Credit: Manufacturer Image
AKA: InfraRed Astronomical Satellite;PIX. Status: Operational 1983. First Launch: 1983-01-26. Last Launch: 1983-01-26. Number: 2 . Gross mass: 1,073 kg (2,365 lb).
IRAS was conceived and built by the Netherlands, with the US providing the satellite platform and telescope. IRAS was built by Fokker and Hollandse Signaal in cooperation with the NLR, the Dutch Aerospace Research institution.
IRAS started life as ANS-B, the successor of ANS (Astronomical Netherlands Satellite), the Netherlands first independently-built satellite. ANS was also a space telescope. but in the ultraviolet / X-ray spectrum. Many elements which were developed for ANS were used again in IRAS. The on-board computer, developed by Philips / Hollandse Signaal, was an improved version of the one on ANS.
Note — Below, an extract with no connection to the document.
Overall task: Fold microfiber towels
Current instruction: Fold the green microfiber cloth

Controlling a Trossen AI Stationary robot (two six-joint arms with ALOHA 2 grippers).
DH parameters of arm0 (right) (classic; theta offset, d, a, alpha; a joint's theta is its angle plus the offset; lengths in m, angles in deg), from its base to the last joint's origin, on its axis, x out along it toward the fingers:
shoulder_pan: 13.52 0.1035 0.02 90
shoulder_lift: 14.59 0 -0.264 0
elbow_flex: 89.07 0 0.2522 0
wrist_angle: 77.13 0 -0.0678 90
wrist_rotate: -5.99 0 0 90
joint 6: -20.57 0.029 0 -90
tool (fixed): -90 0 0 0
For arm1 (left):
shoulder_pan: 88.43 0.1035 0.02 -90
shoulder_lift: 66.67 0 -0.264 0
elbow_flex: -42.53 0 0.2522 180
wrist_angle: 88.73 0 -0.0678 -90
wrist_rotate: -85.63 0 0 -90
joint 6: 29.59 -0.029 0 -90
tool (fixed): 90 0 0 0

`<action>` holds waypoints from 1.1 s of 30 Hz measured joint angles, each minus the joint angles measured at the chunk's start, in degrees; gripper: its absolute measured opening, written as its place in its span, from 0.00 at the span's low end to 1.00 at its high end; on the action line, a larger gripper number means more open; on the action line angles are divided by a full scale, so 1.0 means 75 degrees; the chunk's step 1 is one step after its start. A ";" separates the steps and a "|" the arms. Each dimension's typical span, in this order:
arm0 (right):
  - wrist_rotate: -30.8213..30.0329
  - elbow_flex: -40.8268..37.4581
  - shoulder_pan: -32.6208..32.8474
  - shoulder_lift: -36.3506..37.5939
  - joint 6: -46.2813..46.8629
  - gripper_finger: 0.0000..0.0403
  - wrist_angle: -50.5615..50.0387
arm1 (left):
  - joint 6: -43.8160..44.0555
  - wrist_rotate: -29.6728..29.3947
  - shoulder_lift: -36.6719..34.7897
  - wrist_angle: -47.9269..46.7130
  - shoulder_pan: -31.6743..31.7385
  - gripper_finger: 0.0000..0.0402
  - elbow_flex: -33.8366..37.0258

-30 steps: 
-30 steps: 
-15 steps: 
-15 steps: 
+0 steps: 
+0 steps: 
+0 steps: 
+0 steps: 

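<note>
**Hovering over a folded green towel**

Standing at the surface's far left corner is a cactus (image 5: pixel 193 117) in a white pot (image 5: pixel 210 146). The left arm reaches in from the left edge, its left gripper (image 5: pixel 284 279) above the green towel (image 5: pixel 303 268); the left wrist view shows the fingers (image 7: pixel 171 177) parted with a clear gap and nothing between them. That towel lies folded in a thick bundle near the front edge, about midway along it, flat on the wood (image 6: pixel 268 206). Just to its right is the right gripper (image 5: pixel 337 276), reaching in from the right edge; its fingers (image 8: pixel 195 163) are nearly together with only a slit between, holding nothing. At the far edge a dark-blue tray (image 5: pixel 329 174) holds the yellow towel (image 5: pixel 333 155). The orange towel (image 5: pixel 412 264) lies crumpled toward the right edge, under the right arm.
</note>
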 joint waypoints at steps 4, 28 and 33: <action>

During development it became clear that cooperation with the US would provide a much better option than the Dutch doing it all by themselves. The British provided the data telecommunications system.
NASA NSSDC Master Catalog Description
The Infrared Astronomical Satellite (IRAS) was a mission with joint execution by the United States (NASA), the Netherlands, and the United Kingdom. The basic goal of this mission was to obtain a full-sky survey over the approximate wavelength range 8 to 120 micrometers with four broadband photometry channels. IRAS increased the number of cataloged astronomical sources by about 70%, detecting about 350,000 infrared sources, and its numerous discoveries included revealing for the first time the core of our Milky Way galaxy. The satellite design and survey strategy were optimized for maximally reliable detection of point sources. Pointed observations, known as Additional Observations or Aos, were interspersed with survey observations. IRAS contained a 0.6 m Ritchey-Chretien telescope cooled by helium to a temperature of near 10 K. An array of 62 detectors was used to detect the infrared flux in bands centered at 12, 25, 60, and 100 micrometers. The noise equivalent flux densities were, respectively, 0.1, 0.1, 0.1, and 0.3 Jy (1 Jansky = 1E-26 W/sq m-Hz) in the four survey bands. The positions of galactic and extragalactic sources were determined to an accuracy of 0.5 arc-min. In addition to the focal-plane detector array used for the all-sky survey, a low-resolution spectrometer and a 60-and 100-micrometer chopped photometric channel were included on IRAS. To scan the sky for the survey, the satellite was rotated at a constant angular velocity perpendicular to the satellite-sun vector. IRAS could be pointed also at a selected celestial object for up to 12 min. This pointing ability permitted observations of selected objects with up to a factor of 10 increase in sensitivity or spatial resolution compared to that of the survey. IRAS ceased operations on November 21, 1983. Further discussion of the IRAS mission can be found in G. Neugebauer et. al., Science, v. 224, pp. 14-21, 1984, and in the entire March 1, 1984 issue of Astrophysical Journal Letters (v. 278, pp. L1-L85).